• **EXERCISE DIRECTIONS**
Restate every record word for word, without the pictures.

• **AVAILABLE DATA**
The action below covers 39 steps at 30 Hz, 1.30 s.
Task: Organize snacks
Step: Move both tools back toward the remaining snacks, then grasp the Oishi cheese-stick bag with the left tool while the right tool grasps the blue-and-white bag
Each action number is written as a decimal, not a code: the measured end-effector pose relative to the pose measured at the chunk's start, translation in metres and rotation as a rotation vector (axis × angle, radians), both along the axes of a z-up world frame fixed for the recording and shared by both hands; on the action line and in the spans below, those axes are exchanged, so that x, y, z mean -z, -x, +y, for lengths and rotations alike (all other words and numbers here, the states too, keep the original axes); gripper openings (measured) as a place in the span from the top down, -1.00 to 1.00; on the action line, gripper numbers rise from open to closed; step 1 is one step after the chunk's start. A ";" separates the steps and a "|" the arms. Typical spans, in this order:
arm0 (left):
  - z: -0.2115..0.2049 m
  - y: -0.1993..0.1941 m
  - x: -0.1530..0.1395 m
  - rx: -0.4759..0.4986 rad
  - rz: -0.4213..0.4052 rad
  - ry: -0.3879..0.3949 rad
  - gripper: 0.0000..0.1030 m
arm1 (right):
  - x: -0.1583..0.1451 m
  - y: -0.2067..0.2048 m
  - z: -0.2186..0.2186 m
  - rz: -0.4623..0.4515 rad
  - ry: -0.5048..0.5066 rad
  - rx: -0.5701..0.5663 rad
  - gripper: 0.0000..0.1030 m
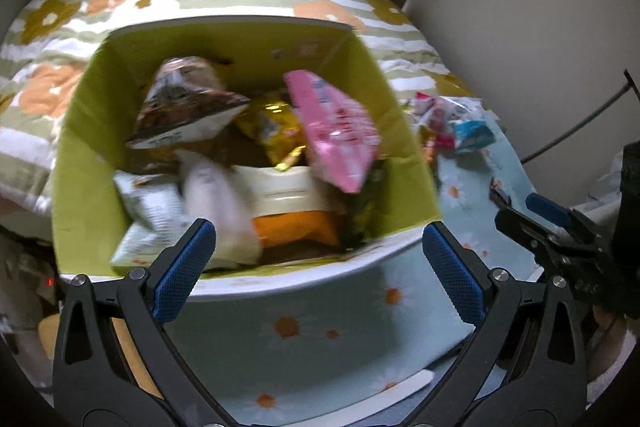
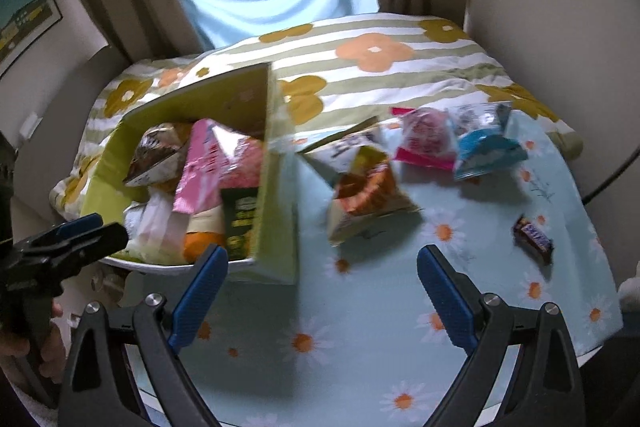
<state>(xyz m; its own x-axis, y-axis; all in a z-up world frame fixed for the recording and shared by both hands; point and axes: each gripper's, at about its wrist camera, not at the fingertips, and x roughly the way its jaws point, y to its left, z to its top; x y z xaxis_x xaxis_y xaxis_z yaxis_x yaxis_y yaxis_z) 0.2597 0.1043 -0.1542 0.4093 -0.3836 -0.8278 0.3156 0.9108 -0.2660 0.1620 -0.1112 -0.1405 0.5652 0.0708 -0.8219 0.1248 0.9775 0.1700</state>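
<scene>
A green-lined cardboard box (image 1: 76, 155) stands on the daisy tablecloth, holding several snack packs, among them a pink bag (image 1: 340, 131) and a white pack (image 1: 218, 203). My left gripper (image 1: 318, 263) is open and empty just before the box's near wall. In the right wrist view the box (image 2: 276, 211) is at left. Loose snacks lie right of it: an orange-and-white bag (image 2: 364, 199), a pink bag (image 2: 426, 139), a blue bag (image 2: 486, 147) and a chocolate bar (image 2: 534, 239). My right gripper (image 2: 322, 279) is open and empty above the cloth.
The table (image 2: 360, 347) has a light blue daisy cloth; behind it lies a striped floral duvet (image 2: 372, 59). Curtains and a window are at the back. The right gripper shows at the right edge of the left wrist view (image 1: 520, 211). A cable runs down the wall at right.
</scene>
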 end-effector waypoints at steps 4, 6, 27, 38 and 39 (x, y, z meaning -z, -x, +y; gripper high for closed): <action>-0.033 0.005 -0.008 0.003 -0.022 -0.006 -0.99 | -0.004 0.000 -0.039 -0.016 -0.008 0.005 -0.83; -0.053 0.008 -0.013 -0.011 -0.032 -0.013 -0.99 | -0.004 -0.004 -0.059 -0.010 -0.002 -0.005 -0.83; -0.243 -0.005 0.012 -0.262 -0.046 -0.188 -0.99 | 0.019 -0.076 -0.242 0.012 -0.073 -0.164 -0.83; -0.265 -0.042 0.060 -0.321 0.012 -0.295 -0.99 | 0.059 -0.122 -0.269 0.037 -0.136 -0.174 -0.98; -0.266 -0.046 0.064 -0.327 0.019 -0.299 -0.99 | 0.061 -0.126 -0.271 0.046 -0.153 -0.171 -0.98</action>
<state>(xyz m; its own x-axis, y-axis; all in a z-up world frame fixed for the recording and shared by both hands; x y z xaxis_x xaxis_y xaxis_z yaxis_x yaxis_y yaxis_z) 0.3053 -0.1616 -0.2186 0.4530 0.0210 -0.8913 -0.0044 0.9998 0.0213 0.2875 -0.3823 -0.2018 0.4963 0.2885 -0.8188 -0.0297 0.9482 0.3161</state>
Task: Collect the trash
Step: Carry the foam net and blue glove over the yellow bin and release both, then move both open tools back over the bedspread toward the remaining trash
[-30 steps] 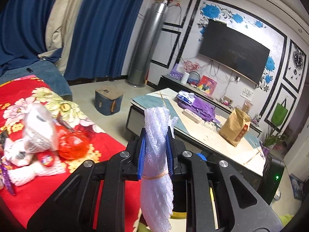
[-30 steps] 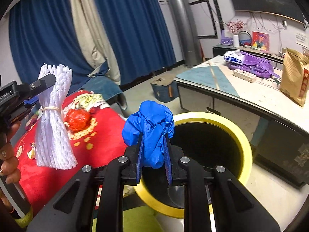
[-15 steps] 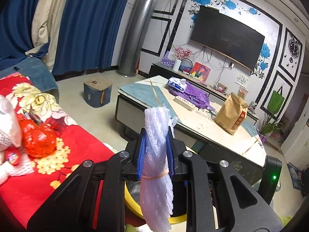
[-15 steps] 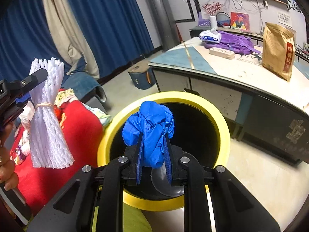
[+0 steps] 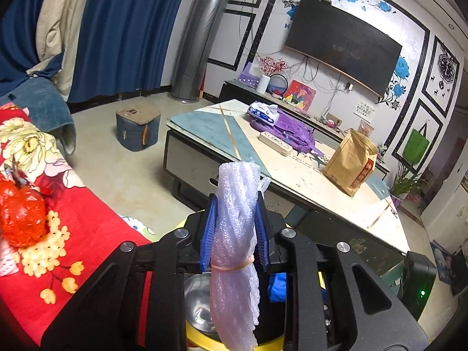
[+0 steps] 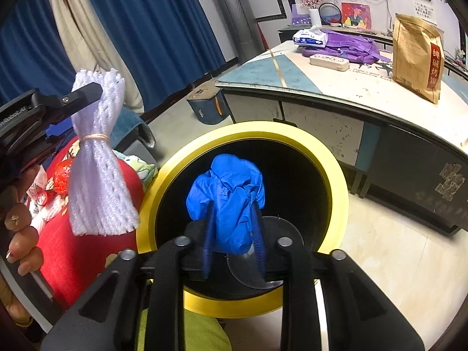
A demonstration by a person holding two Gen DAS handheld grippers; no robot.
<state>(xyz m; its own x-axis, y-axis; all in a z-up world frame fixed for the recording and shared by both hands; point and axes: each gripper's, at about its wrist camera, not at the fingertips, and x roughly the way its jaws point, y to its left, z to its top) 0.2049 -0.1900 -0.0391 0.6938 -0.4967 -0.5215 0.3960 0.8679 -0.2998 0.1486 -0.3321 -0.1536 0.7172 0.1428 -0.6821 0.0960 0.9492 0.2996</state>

• **EXERCISE RESULT**
The action below covers 39 steps at 30 Hz, 1.30 s.
Task: Organize snacks
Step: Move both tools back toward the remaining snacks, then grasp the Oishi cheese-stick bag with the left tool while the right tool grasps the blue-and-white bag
Each action number is written as a decimal, not a code: the measured end-effector pose relative to the pose measured at the chunk's start, translation in metres and rotation as a rotation vector (axis × angle, radians), both along the axes of a z-up world frame fixed for the recording and shared by both hands; on the action line and in the spans below, those axes are exchanged, so that x, y, z mean -z, -x, +y, for lengths and rotations alike (all other words and numbers here, the states too, keep the original axes); gripper openings (measured) as a place in the span from the top down, -1.00 to 1.00; on the action line, gripper numbers rise from open to closed; step 1 is one step after the chunk's start. A ";" separates the steps and a "|" the arms. Typical spans, in this order:
arm0 (left):
  - z: -0.2115..0.2049 m
  - y: -0.1993..0.1941 m
  - x: -0.1530..0.1395 m
  - rx: -0.4759..0.4986 rad
  - rz: -0.4213..0.4052 rad
  - ry: -0.3879..0.3949 rad
  - gripper: 0.0000..0.1030 m
arm1 (right):
  - x: -0.1583..0.1451 m
  - y: -0.2067..0.2048 m
  - z: -0.2186..0.2186 m
  - rz: -0.4623..0.4515 rad
  - ry: -0.5048..0.5066 rad
  - rx: -0.5701..0.5663 rad
  - gripper: 0.0000..0.1030 m
<state>(xyz m; its own x-axis, y-axis; all in a z-up world frame fixed for the recording and shared by both hands; point and axes: each gripper's, at about its wrist camera, not at the fingertips, and x roughly the way its jaws point, y to its left, z to its top; x y z xaxis_x xaxis_y xaxis_z yaxis_x yaxis_y yaxis_z) 0.2597 0.1043 -0.1542 0.4093 -0.3836 -0.8278 0.3156 0.9108 -0.2660 0.1620 -0.1112 -0.1405 0.5652 0.0708 -0.8219 0.1248 0.9775 0.1700</state>
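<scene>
A green-lined cardboard box (image 1: 76, 155) stands on the daisy tablecloth, holding several snack packs, among them a pink bag (image 1: 340, 131) and a white pack (image 1: 218, 203). My left gripper (image 1: 318, 263) is open and empty just before the box's near wall. In the right wrist view the box (image 2: 276, 211) is at left. Loose snacks lie right of it: an orange-and-white bag (image 2: 364, 199), a pink bag (image 2: 426, 139), a blue bag (image 2: 486, 147) and a chocolate bar (image 2: 534, 239). My right gripper (image 2: 322, 279) is open and empty above the cloth.
The table (image 2: 360, 347) has a light blue daisy cloth; behind it lies a striped floral duvet (image 2: 372, 59). Curtains and a window are at the back. The right gripper shows at the right edge of the left wrist view (image 1: 520, 211). A cable runs down the wall at right.
</scene>
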 end-effector waypoints at steps 4, 6, 27, 38 and 39 (x, y, z meaning -z, -x, +y; gripper high for closed): <action>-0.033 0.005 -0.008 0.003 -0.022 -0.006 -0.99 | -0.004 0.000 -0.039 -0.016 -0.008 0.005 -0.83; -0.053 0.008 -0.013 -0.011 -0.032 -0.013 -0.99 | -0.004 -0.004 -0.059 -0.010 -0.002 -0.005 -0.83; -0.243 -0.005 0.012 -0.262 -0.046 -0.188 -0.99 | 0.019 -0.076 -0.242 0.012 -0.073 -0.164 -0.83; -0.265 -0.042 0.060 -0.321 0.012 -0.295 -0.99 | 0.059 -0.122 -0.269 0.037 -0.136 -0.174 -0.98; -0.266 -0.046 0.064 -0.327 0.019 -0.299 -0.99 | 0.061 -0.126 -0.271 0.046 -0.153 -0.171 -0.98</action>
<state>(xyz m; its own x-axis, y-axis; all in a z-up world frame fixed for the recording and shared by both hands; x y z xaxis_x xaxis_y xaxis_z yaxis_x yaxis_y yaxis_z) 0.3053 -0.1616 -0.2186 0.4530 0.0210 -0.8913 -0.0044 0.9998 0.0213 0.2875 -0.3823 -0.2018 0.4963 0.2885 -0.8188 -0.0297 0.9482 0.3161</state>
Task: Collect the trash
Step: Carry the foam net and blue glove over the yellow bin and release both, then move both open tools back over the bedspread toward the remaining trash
[-30 steps] 
[-30 steps] 
[-15 steps] 
[-15 steps] 
[+0 steps] 
[+0 steps] 
A demonstration by a person holding two Gen DAS handheld grippers; no robot.
<state>(xyz m; its own x-axis, y-axis; all in a z-up world frame fixed for the recording and shared by both hands; point and axes: each gripper's, at about its wrist camera, not at the fingertips, and x roughly the way its jaws point, y to its left, z to its top) 0.2049 -0.1900 -0.0391 0.6938 -0.4967 -0.5215 0.3960 0.8679 -0.2998 0.1486 -0.3321 -0.1536 0.7172 0.1428 -0.6821 0.0960 0.9492 0.2996</state>

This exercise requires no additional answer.